▶ **Task goal**
Everything in the listing must be transcribed exactly, from the first line to the last.

Data below below:

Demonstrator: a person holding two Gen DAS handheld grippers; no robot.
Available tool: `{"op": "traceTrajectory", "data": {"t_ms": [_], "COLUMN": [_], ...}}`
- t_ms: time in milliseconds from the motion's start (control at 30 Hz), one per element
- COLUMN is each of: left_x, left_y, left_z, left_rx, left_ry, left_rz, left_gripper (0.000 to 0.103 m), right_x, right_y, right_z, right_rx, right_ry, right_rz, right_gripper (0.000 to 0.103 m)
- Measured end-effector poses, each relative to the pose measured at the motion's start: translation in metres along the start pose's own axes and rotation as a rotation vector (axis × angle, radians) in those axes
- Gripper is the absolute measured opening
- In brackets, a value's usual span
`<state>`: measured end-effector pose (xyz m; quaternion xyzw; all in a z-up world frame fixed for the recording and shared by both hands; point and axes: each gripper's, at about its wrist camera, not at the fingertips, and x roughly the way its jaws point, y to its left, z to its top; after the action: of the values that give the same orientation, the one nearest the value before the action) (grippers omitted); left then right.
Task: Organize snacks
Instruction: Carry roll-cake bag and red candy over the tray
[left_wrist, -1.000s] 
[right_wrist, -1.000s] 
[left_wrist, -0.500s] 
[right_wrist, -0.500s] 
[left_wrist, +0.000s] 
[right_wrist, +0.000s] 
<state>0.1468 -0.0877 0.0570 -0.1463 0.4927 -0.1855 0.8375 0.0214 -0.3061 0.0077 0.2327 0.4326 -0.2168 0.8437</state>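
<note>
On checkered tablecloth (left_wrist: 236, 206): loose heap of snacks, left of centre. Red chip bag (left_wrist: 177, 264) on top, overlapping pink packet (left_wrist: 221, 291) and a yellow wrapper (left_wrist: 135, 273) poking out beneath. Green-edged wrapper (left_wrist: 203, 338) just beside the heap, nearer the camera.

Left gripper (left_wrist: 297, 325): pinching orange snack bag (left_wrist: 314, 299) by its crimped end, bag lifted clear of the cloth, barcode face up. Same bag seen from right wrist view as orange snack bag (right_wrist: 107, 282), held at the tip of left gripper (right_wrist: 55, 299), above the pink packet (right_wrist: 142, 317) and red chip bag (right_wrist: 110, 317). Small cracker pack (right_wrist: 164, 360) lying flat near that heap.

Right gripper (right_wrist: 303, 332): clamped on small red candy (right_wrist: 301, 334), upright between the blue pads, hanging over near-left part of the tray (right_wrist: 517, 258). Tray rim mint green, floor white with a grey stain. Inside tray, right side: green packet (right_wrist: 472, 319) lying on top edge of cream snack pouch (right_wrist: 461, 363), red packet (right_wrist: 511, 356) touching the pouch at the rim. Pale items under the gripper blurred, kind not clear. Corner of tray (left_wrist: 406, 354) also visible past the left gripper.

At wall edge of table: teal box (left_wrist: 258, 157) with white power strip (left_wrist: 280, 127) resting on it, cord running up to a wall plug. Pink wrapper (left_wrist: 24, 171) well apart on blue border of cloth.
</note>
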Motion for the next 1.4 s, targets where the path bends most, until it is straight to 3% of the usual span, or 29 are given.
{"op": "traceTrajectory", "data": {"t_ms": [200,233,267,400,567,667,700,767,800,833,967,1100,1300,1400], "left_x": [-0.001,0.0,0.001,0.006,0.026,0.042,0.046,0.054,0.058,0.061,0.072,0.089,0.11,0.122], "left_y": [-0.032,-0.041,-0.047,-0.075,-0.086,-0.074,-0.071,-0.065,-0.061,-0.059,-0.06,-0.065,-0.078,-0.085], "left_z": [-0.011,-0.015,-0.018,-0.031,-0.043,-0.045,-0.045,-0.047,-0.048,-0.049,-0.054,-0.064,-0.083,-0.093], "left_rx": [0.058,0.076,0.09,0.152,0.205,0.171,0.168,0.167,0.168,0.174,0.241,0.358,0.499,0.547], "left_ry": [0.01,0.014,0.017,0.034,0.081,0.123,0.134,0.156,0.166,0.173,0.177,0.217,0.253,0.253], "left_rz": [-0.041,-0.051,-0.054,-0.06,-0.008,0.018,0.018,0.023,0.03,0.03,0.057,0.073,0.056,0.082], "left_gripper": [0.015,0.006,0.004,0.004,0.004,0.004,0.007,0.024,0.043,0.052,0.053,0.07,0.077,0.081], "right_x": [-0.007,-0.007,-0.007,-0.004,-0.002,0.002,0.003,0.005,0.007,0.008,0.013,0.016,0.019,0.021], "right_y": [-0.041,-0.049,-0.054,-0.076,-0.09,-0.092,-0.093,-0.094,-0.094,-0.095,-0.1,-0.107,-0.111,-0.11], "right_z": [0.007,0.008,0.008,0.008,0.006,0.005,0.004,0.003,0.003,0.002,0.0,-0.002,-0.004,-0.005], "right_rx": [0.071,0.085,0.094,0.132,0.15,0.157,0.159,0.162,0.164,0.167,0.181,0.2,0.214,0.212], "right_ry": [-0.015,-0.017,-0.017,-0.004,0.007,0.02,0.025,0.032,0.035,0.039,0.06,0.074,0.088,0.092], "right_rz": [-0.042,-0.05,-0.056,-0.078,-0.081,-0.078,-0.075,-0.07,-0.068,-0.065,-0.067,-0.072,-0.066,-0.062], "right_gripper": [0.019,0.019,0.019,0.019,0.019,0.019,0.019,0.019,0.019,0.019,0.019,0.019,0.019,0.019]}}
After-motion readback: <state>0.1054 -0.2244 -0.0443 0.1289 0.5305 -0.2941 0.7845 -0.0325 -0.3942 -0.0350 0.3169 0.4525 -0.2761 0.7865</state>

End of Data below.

▶ **Exercise solution**
Demonstrator: a person holding two Gen DAS handheld grippers; no robot.
Available tool: `{"op": "traceTrajectory", "data": {"t_ms": [_], "COLUMN": [_], ...}}`
- t_ms: time in milliseconds from the motion's start (control at 30 Hz), one per element
- COLUMN is each of: left_x, left_y, left_z, left_rx, left_ry, left_rz, left_gripper (0.000 to 0.103 m), right_x, right_y, right_z, right_rx, right_ry, right_rz, right_gripper (0.000 to 0.103 m)
- Measured end-effector poses, each relative to the pose measured at the motion's start: translation in metres along the start pose's own axes and rotation as a rotation vector (axis × angle, radians) in those axes
- Gripper is the absolute measured opening
- In brackets, a value's usual span
`<state>`: measured end-effector pose (xyz m; quaternion xyzw; all in a z-up world frame fixed for the recording and shared by both hands; point and axes: each gripper's, at about its wrist camera, not at the fingertips, and x roughly the way its jaws point, y to its left, z to its top; after the action: of the values that give the same orientation, the one nearest the value before the action) (grippers omitted); left then right.
Task: Organize snacks
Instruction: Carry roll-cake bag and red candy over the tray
[left_wrist, -1.000s] 
[right_wrist, -1.000s] 
[left_wrist, -0.500s] 
[right_wrist, -0.500s] 
[left_wrist, +0.000s] 
[right_wrist, +0.000s] 
<state>0.1468 -0.0877 0.0570 -0.1463 0.4927 -0.1855 0.8375 0.0214 -0.3061 0.0077 0.2327 0.4326 -0.2168 0.8437</state>
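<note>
On checkered tablecloth (left_wrist: 236, 206): loose heap of snacks, left of centre. Red chip bag (left_wrist: 177, 264) on top, overlapping pink packet (left_wrist: 221, 291) and a yellow wrapper (left_wrist: 135, 273) poking out beneath. Green-edged wrapper (left_wrist: 203, 338) just beside the heap, nearer the camera.

Left gripper (left_wrist: 297, 325): pinching orange snack bag (left_wrist: 314, 299) by its crimped end, bag lifted clear of the cloth, barcode face up. Same bag seen from right wrist view as orange snack bag (right_wrist: 107, 282), held at the tip of left gripper (right_wrist: 55, 299), above the pink packet (right_wrist: 142, 317) and red chip bag (right_wrist: 110, 317). Small cracker pack (right_wrist: 164, 360) lying flat near that heap.

Right gripper (right_wrist: 303, 332): clamped on small red candy (right_wrist: 301, 334), upright between the blue pads, hanging over near-left part of the tray (right_wrist: 517, 258). Tray rim mint green, floor white with a grey stain. Inside tray, right side: green packet (right_wrist: 472, 319) lying on top edge of cream snack pouch (right_wrist: 461, 363), red packet (right_wrist: 511, 356) touching the pouch at the rim. Pale items under the gripper blurred, kind not clear. Corner of tray (left_wrist: 406, 354) also visible past the left gripper.

At wall edge of table: teal box (left_wrist: 258, 157) with white power strip (left_wrist: 280, 127) resting on it, cord running up to a wall plug. Pink wrapper (left_wrist: 24, 171) well apart on blue border of cloth.
</note>
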Motion for the next 1.4 s, targets where the path bends most, until it is straight to 3% of the usual span, or 29 are given.
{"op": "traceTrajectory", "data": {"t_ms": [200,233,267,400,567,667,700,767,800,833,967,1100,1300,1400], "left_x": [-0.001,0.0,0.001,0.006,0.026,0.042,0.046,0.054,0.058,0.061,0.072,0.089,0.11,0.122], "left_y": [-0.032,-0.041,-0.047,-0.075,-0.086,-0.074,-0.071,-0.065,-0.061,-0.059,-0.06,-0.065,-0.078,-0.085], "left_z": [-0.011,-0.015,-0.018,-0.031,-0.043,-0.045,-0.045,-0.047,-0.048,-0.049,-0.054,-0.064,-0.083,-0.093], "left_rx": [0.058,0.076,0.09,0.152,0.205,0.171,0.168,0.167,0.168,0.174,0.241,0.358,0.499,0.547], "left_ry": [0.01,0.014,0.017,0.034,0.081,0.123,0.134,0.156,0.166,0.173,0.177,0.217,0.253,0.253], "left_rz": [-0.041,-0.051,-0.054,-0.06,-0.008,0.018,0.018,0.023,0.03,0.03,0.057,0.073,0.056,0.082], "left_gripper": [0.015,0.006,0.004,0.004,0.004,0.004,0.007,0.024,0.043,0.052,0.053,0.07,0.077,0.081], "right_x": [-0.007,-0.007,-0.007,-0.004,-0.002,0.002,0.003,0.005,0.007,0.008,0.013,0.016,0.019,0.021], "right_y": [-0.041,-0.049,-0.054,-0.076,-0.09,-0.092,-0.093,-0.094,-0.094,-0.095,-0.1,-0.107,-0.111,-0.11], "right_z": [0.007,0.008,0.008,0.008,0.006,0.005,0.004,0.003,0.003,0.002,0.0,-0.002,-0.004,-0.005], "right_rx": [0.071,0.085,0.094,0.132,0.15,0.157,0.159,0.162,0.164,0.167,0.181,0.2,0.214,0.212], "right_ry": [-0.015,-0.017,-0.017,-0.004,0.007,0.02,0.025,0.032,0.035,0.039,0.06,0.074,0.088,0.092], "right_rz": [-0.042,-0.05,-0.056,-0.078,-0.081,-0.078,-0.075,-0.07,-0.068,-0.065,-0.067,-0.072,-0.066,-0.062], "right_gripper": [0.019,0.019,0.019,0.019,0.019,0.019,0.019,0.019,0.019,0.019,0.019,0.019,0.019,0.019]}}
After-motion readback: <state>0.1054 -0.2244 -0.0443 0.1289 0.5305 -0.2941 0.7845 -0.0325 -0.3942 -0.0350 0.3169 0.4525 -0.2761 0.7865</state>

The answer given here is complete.